Delicious, hearty and EASY black bean soup that tastes like it's been simmering all day, but cooks in just 30 minutes!

Course: Soup
Cuisine: Mexican
Keyword: black bean soup
Servings: 4 Servings
Calories: 413 kcal
  • 2 Tbsp extra virgin olive oil
  • 1 red bell pepper, diced
  • 1 onion, diced
  • 1 jalapeno, seeded and minced (optional)
  • 2 cloves garlic, minced
  • 45 oz canned black beans, drained (3 - 15 oz cans) DIVIDED
  • 3 cups vegetable stock
  • 12 oz salsa, (I like Pace Chunky Salsa, Medium)
  • 1 tsp ground cumin
  • kosher salt and pepper
  • 1/4 cup fresh cilantro, minced
  • 1/2 tsp lime zest
  • 2 Tbsp lime juice
  • greek yogurt
  • avocado, chopped
  • cilantro, minced
  • salsa
  1. Heat the oil over medium heat in a dutch oven or large heavy-bottomed pot. Add the red pepper, onion and jalapeno and saute until softened, about 5-10 mins.

    Onion, pepper and jalapeños ready to saute.
  2. Stir in the garlic and saute 2 more mins.

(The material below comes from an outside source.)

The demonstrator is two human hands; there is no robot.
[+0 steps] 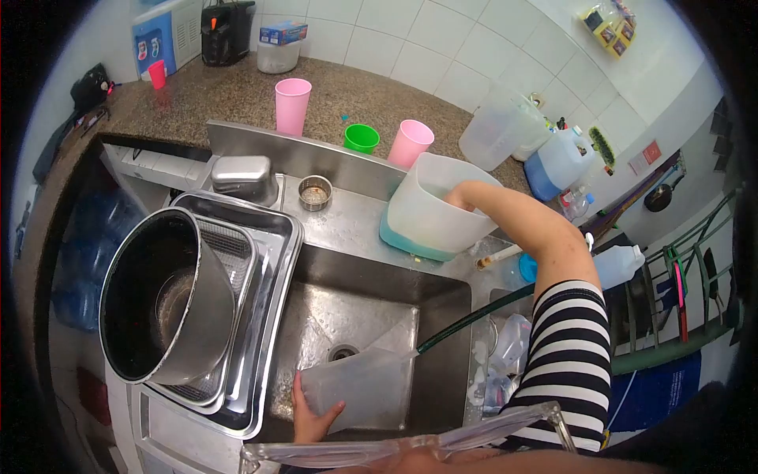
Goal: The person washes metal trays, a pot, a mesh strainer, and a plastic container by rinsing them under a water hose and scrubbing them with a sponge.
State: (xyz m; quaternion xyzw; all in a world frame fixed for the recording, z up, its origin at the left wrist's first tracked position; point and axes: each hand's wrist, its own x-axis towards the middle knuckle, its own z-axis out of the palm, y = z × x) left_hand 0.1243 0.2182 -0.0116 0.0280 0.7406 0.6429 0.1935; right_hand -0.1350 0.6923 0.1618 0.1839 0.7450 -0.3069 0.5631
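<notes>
Low in the sink [454, 363], my left hand [314, 415] grips a translucent plastic container [355, 387], thumb on one side and fingers on the other. The container lies tilted over the drain [343, 352]. My right hand [459, 197] reaches down into a white plastic tub [426, 193] on the sink's back ledge. Blue-green liquid shows through the tub's lower wall. The tub hides the fingers of that hand, so I cannot see whether they hold anything. A dark green hose [474, 314] runs over the sink's right edge to the container.
Left of the sink, a large pot [213, 304] rests on stacked metal trays [272, 340]. Behind stand pink cups [293, 107], a green cup [362, 139] and a strainer basket [315, 194]. A jug of blue liquid [557, 166] and a clear pitcher [497, 130] are at back right.
</notes>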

    Sautéed veg topped with garlic.
  3. Add 2 cans of beans to the pot (RESERVE the 3rd) and the stock and simmer for 5 mins. Use an immersion blender (or blender) to puree until smooth.

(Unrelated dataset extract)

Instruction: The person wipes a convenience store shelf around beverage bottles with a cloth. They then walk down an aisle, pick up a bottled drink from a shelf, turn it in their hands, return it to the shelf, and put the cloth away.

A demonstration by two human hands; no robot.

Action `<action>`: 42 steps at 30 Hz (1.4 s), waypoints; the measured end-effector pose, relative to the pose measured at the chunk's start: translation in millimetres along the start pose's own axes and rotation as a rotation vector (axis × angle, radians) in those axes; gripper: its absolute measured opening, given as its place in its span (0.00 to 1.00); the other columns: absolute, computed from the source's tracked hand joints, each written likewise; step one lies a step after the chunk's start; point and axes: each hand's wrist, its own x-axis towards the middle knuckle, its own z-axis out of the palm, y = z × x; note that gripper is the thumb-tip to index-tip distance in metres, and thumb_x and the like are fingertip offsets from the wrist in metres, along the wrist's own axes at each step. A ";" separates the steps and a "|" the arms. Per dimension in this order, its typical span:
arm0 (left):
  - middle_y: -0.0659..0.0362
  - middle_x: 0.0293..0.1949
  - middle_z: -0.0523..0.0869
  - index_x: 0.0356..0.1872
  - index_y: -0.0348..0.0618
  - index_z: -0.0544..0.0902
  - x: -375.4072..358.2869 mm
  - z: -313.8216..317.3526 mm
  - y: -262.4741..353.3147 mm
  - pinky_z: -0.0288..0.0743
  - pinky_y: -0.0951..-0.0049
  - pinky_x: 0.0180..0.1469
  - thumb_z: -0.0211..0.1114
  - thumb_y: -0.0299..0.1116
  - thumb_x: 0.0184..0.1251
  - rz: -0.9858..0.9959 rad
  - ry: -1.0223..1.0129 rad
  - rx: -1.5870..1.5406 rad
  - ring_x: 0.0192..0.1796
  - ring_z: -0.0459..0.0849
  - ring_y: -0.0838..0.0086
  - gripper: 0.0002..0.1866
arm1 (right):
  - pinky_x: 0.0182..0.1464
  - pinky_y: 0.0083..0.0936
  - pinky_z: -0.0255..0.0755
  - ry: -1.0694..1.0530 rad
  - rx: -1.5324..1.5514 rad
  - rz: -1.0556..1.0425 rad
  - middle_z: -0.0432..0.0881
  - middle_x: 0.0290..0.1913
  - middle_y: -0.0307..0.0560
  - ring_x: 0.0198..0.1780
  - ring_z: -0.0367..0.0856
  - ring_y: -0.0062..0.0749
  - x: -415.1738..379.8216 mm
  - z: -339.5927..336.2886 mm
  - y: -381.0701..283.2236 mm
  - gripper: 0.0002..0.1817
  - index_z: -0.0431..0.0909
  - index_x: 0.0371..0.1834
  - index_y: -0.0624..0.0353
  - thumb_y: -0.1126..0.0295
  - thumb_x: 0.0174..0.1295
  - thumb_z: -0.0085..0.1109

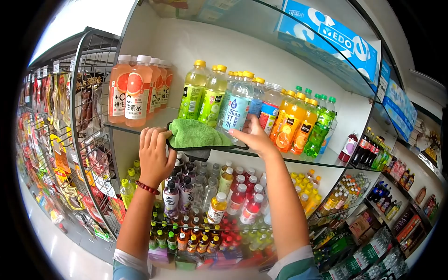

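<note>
Water bottle (237,109) sits in the right hand (256,136), whose grip pinches it low, long axis near upright, top leaning right. Left of that grip, a green cloth (198,134) reaches the farther left hand (156,151); whether that pinches, I cannot tell. Orange bottles (305,127) stand rightward.

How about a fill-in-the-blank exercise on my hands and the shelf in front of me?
1. The cloth beside the left hand is mostly ____, with a dark border.
2. The right hand holds a clear bottle whose cap is ____.
3. The bracelet on the left wrist is ____.
4. The caps on the pink-drink bottles are ____.

Missing words: green; yellow; red; white.
</note>
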 end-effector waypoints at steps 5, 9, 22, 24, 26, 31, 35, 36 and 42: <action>0.50 0.54 0.82 0.52 0.39 0.79 -0.5 1.5 0.3 0.62 0.45 0.78 0.64 0.30 0.60 0.007 0.006 -0.005 0.64 0.78 0.51 0.18 | 0.61 0.33 0.80 0.021 -0.012 -0.029 0.82 0.64 0.59 0.61 0.85 0.37 -2.8 7.0 -4.7 0.55 0.58 0.75 0.72 0.50 0.58 0.84; 0.49 0.54 0.82 0.52 0.38 0.77 1.2 0.3 3.0 0.62 0.45 0.77 0.62 0.28 0.59 0.011 0.006 -0.008 0.63 0.78 0.49 0.18 | 0.56 0.32 0.81 0.075 -0.100 -0.009 0.83 0.58 0.55 0.54 0.85 0.34 1.5 6.0 3.1 0.55 0.59 0.74 0.72 0.48 0.57 0.84; 0.49 0.55 0.82 0.52 0.38 0.76 1.7 0.0 5.8 0.63 0.46 0.76 0.63 0.26 0.59 0.035 -0.010 0.011 0.63 0.77 0.48 0.18 | 0.49 0.34 0.81 0.250 -0.396 -0.019 0.87 0.43 0.52 0.45 0.88 0.38 -2.8 10.2 -3.0 0.48 0.74 0.56 0.70 0.35 0.52 0.81; 0.49 0.55 0.82 0.52 0.38 0.76 1.9 -0.8 5.5 0.62 0.45 0.76 0.63 0.26 0.59 0.036 -0.016 0.022 0.63 0.77 0.48 0.18 | 0.48 0.33 0.81 0.310 -0.413 -0.083 0.86 0.41 0.50 0.43 0.87 0.36 -8.8 12.8 -10.2 0.43 0.75 0.52 0.67 0.37 0.55 0.80; 0.49 0.55 0.82 0.52 0.39 0.77 0.0 0.7 3.2 0.61 0.45 0.77 0.63 0.28 0.60 0.029 -0.025 0.032 0.64 0.77 0.49 0.18 | 0.42 0.32 0.78 0.410 -0.352 -0.170 0.82 0.36 0.47 0.38 0.84 0.33 -18.2 11.5 -23.7 0.30 0.74 0.47 0.63 0.46 0.65 0.75; 0.49 0.55 0.82 0.52 0.39 0.78 -0.8 2.4 0.5 0.61 0.44 0.77 0.65 0.31 0.58 0.033 -0.041 0.065 0.64 0.77 0.49 0.20 | 0.38 0.39 0.77 0.408 -0.389 -0.775 0.81 0.34 0.46 0.35 0.81 0.41 -34.6 48.9 -34.8 0.07 0.76 0.35 0.57 0.69 0.69 0.63; 0.48 0.54 0.81 0.52 0.40 0.76 -0.2 2.9 -2.6 0.63 0.44 0.75 0.67 0.32 0.54 0.080 -0.027 0.065 0.63 0.77 0.48 0.22 | 0.45 0.42 0.77 0.176 -0.647 -0.738 0.79 0.38 0.49 0.41 0.81 0.42 -27.5 102.7 -65.8 0.12 0.76 0.40 0.58 0.60 0.76 0.58; 0.46 0.55 0.81 0.53 0.37 0.76 -2.6 4.3 -5.6 0.62 0.43 0.76 0.67 0.33 0.54 0.086 -0.039 0.104 0.63 0.76 0.47 0.24 | 0.46 0.44 0.78 0.094 -0.613 -0.653 0.81 0.40 0.51 0.42 0.83 0.48 -20.7 115.8 -69.2 0.16 0.76 0.42 0.59 0.56 0.77 0.56; 0.39 0.58 0.80 0.62 0.24 0.74 -18.7 21.1 -42.2 0.62 0.40 0.77 0.67 0.35 0.55 0.169 0.011 0.102 0.66 0.77 0.43 0.33 | 0.53 0.54 0.81 -0.124 -0.570 -0.293 0.89 0.47 0.64 0.49 0.88 0.63 9.0 163.0 -93.1 0.24 0.79 0.48 0.64 0.51 0.79 0.46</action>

    Stock and beans added to the veg.
  4. Stir in the reserved beans, salsa, cumin and season generously with koser salt and pepper. Simmer until hot, about 15 mins. Thin with additional stock if necessary.

    Pureed soup with beans, salsa and spices added.
  5. Stir in the lime zest, lime juice and cilantro. Serve with desired garnishes.

    Black bean soup with cilantro and lime added.
Recipe Notes
  • I use vegetable stock to keep this dish vegetarian, but chicken stock can be substituted.
  • Pureeing the beans and sautéed veggies make this soup thick and hearty. I like to add one can of beans to the soup (+ the salsa) after pureeing for a little added texture.
  • Taste, season, and adjust throughout the cooking process. If you rinse your beans (no need but some people prefer), you may need a little extra salt.
  • An immersion blender makes pureeing this soup a dream!
  • Top your black bean soup with tangy greek yogurt. It really complements the flavor of the soup and helps to cool down the spice. Sour cream is delicious too!
Nutrition Facts
Easy Black Bean Soup
Amount Per Serving
Calories 413 Calories from Fat 72
% Daily Value*
Fat 8g12%
Saturated Fat 1g6%
Sodium 2534mg110%
Potassium 1337mg38%
Carbohydrates 67g22%
Fiber 25g104%
Sugar 8g9%
Protein 21g42%
Vitamin A 1833IU37%
Vitamin C 57mg69%
Calcium 151mg15%
Iron 7mg39%
* Percent Daily Values are based on a 2000 calorie diet.